A random act of kindness

Yesterday I was running a bit late for an appointment. Gorgeous day in Denver, it’s 3.5 miles away, parking is a pain, so I decided to ride my new-to-me (but used) road bike. A 17-pound carbon-fiber Scott CR-1 indeed gets one from Lowry to  Cherry Creek faster than a 30-lb, circa-1992 steel Specialized Rockhopper (this was before front suspension, much less rear).

The Scott has clip-in pedals. On the way back, just short of the house, I pulled up to the light at Quebec Street, always busy. I slowed down and was fiddling with the gears, then sensed myself tipping. My left foot, anchored, would not budge. I then sensed myself smashing to the ground, very vivid.

There was pain, but I got up conspicuously quickly, like a wide receiver who’s just been hammered by a free safety. I didn’t check the faces in the cars lined up behind me, but I know I’d have been chuckling. And up the hill and home I rode, my left elbow and shoulder smarting. The bigger issue was the left hand, which I’d torn open and filled with grit right where you used to blister from the monkey bars.

I found some gauze and some medical tape and kludged together a dressing that looked something like an ugly white bracelet about to fall off my wrist.

Which brings us to the random act of kindness.
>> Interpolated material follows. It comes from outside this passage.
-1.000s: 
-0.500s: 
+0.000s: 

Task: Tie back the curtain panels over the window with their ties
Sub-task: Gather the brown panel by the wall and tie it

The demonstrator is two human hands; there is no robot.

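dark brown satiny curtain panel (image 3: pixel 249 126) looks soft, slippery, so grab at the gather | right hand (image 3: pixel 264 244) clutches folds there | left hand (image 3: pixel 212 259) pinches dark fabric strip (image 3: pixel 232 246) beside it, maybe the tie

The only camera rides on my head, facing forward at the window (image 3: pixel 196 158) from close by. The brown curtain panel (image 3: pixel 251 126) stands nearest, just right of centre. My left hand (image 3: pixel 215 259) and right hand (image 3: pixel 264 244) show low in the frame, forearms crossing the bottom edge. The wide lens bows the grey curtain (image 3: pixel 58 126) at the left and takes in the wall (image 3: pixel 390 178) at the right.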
This morning, after riding the Rockhopper to the Anschutz Medical Campus without incident, I chased around Omer Mei-Dan, MD, an orthopedic surgeon who just started at University of Colorado. He specializes in hips these days, but he’s better known in some circles as one of Israel’s foremost extreme-sports athletes. Prior to chasing him around, I watched online video of him jumping off all variety of precipices (precipi?), all over the world. This made the 15 minutes I stood watching him discuss a hip case with a doc in Colorado Children’s Hospital all the stranger.

so I was standing in a crowded nurse’s station, holding a reporter’s notebook, trying to not look out of place (fail), and not really comprehending the discussion at hand (something about a labrum, which, though it sounds gynecological, is not), when a nurse stopped and looked at my very sad gauzy patch-and-tape job. With no irony, she asked, “would you like me to dress that?”

I turned 43 in December, so I’m a good deal more ripened than the Colorado Children’s Hospital’s usual clientele. It also seemed like these surgeons were wrapping up their hip discussion. Plus I felt guilt about stealing nursing time from some child in need.

“That is so kind of you,” I said, “but I think these guys are wrapping up.”

“Hold on,” she said, and disappeared around a corner.

She reappeared just as the doctors were signing off. She held a short stack of medical supplies. She handed it to me and quickly explained what to do. Break this, apply this, stick that on top. I nodded in semi-comprehension. These were not Band-Aids, but hospital-grade wound covers: a bunch of 3M Tegraderm Film in two sizes, Kendall Curity gauze sponges, compound benzoin tincture (flammable!). I was too surprised to ask her name, and she’d probably rather I hadn’t, given the supply expense The Children’s Hospital was incurring at her hand for my hand — that of a University of Colorado Hospital writer, no less.

I walked out more amazed with her than with Mei-Dan. The episode reinforced what I’ve come to understand about nurses, at least at hospitals of the caliber of Children’s and UCH: That so often, they quietly they live up to standards of compassion set by Florence Nightingale herself.

A product of a nurse's kindness (on the left side, the shiny stuff being the membrane-like adhesive of the Tegaderm film; on the right, over a lesser wound, is a standard Band-Aid).